__REQUIREMENT__:
Please give again, word for word, the line that contains "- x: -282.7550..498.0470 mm" and every line after it to the end of the data, with no other lines.

__PROVIDED DATA__:
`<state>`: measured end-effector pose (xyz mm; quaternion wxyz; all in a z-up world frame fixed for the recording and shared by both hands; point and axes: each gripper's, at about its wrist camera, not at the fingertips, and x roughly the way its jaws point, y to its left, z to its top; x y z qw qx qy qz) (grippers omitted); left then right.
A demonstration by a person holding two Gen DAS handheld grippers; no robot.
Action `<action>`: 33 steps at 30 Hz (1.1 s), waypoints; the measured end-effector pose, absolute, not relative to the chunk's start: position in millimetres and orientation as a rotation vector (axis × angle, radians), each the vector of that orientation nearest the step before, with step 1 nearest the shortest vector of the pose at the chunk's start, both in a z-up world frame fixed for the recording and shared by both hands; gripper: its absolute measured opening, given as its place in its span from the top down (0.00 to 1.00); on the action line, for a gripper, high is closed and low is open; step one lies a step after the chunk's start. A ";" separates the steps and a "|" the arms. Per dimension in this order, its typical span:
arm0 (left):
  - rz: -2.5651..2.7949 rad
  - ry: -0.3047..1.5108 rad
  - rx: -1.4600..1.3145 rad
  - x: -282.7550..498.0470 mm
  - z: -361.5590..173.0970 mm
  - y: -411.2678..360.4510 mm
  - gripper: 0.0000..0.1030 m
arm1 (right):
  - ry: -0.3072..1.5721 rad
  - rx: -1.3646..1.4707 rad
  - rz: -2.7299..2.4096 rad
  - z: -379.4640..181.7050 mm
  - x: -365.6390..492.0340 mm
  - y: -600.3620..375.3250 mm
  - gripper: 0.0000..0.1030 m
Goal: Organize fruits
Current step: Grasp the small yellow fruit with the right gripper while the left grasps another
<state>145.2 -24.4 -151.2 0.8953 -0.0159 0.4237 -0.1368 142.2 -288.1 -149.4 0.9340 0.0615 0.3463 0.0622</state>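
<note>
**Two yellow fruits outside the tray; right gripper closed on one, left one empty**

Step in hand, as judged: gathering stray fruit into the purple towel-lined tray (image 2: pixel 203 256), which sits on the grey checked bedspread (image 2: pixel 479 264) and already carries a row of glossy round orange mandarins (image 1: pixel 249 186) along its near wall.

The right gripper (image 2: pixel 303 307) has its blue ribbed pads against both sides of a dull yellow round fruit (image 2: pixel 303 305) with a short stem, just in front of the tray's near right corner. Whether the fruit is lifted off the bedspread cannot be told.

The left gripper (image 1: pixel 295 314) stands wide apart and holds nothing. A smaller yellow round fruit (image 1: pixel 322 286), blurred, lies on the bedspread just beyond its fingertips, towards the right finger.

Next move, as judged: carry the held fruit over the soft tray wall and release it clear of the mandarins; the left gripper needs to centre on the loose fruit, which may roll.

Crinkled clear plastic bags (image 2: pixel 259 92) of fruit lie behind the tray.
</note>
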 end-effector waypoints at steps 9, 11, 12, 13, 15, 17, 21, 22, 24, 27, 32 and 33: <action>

__RESULT BELOW__:
  - x: -282.7550..498.0470 mm
  - z: -361.5590..173.0970 mm
  - y: -411.2678..360.4510 mm
  - gripper: 0.0000..0.1030 m
arm1 (right):
  - ry: -0.3072..1.5721 rad
  - rx: -1.3646..1.4707 rad
  - rz: -2.7299..2.4096 rad
  - z: -379.4640..181.7050 mm
  - x: -365.6390..492.0340 mm
  - y: -600.3620..375.3250 mm
  - gripper: 0.0000..0.1030 m
Goal: Organize fruits
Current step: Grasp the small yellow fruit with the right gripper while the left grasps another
<state>145.2 -24.4 -151.2 0.8953 -0.0159 0.4237 -0.1368 142.2 -288.1 -149.4 0.9340 0.0615 0.3463 0.0622</state>
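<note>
**Two yellow fruits outside the tray; right gripper closed on one, left one empty**

Step in hand, as judged: gathering stray fruit into the purple towel-lined tray (image 2: pixel 203 256), which sits on the grey checked bedspread (image 2: pixel 479 264) and already carries a row of glossy round orange mandarins (image 1: pixel 249 186) along its near wall.

The right gripper (image 2: pixel 303 307) has its blue ribbed pads against both sides of a dull yellow round fruit (image 2: pixel 303 305) with a short stem, just in front of the tray's near right corner. Whether the fruit is lifted off the bedspread cannot be told.

The left gripper (image 1: pixel 295 314) stands wide apart and holds nothing. A smaller yellow round fruit (image 1: pixel 322 286), blurred, lies on the bedspread just beyond its fingertips, towards the right finger.

Next move, as judged: carry the held fruit over the soft tray wall and release it clear of the mandarins; the left gripper needs to centre on the loose fruit, which may roll.

Crinkled clear plastic bags (image 2: pixel 259 92) of fruit lie behind the tray.
</note>
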 end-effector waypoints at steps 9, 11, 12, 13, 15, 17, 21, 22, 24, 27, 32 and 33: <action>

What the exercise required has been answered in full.